当地蠣崎氏の祖先は、北東北から南部氏に圧迫されて津軽海峡を渡海した武家集団の棟梁であったとされる。
初世当主とされる蠣崎信広は、入婿。後に蠣崎姓を名乗った者にして、名家=新羅系武田氏の末裔とする伝本があるが、信ずるに足りない。
その昔 北東北で、南部氏や大浦氏<後に津軽と改姓した>と抗争する都合上、系図を操作して虚勢を張ったに過ぎないであろう。
ただ、子孫が秀吉や家康に謁見して大出世する糸口を掴む際に、そのお為ごかし=僭称家名がおおいに役立ったことであろう。
松前慶広<第5世当主・のちに幕藩期初代藩主>は、太閤や家康の面前に現れた。
最果ての地から遠路駆けつけて来て・配下に加えて欲しいなどと殊勝な口をきく・風体奇妙な異星人だが・輝かしい家歴を持つ日本人末裔であると抜かした。
2人の権力者は、ウハウハ喜んで取り立ててやった。
自らの名声と功業が、そんな地の果てにまで達していたかと、おおいに驚きかつ喜んだし、太閤も徳川も共に名家の出ではないから・拘りもまた無かったであろう。
しかも、北限の地から珍らしい産物を継続的に届けたいとの申出だ。願ってもないこと
生きたタカ・トドの皮・アシカの毛皮・クマの獣皮・昆布など、いずれも好奇心を煽る珍品揃いだ。
これぞボーダー・アトラクション。
家康から後にたやすく旗本超えの大名格をゲットできた最大の要因と言えよう。
とまあ、コメは全く穫れない地の異星人でも・魅力ある特産物を携えた巧言の士は、各地で歓待された。
京都方面の公家社会からも快く?迎えられた。
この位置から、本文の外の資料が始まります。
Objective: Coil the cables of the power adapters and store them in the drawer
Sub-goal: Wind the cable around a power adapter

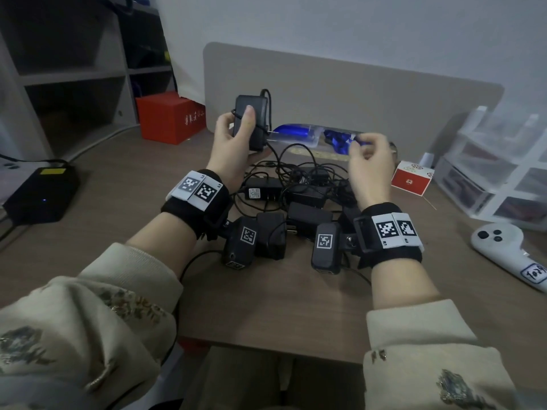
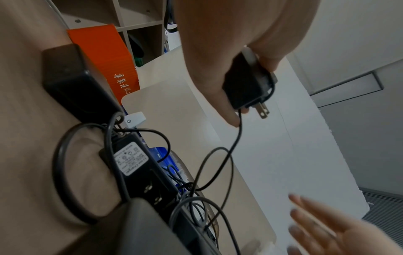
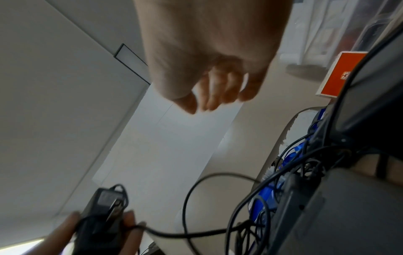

松前の家の御曹司(複数)が、京都公家の娘たちを続々正室に迎えている。
惜しむらくは、魅力ある特産物の入手方法であった。
およそフェアー・トレードとは言いがたい、悪どく・おぞましいやり方で先住民から強奪していたとされる。
閑話休題
ホンワリの話題は、もう終りにして。余談コーナーへ
格別の話題でもないが、鳥のタカについて少々
鷹は、狩をする際に使う重要なファクター。
しかも鷹狩りは、鵜飼いと同じくらいにショウ的要素が大きい。
小さい時に活け捕りにして、鷹匠に預ける。
日頃から訓練をして、本番に備える。
生け捕りにする場所として、各地に”鷹巣”なる地名が点在する。
筆者がすぐに思い出す地は、新潟・秋田などだ。
活け捕りも大変だが、捕獲後の搬送がまた大変である。
餌を与えながら、京や江戸まで(=2つが到達地のすべてではない)、活きたまま送り届ける事がオオゴトであった。生き物だから、不測の事態もあるが、重大な責任問題に発展したらしい。
もちろんその羽にも価値があった。
おタカさまの搬送行列は、大名行列よりも権威があったらしい。
紀州産ミカンの行列も畏れられたらしいが、甲乙つけがたい
京に送ると書いてあるのは「?」と想われたかもしれないが、間違いではない。
仮に鷹狩りを武家のやる事・将軍に限定など。としたら、それはブゥである。
いつの時代でも、途方も無い費用がかかるが、権力者のみがコスト度外視により挙行できた。
本来の権力者は天皇である。
それが証拠に、京の公家・鷹司家がある。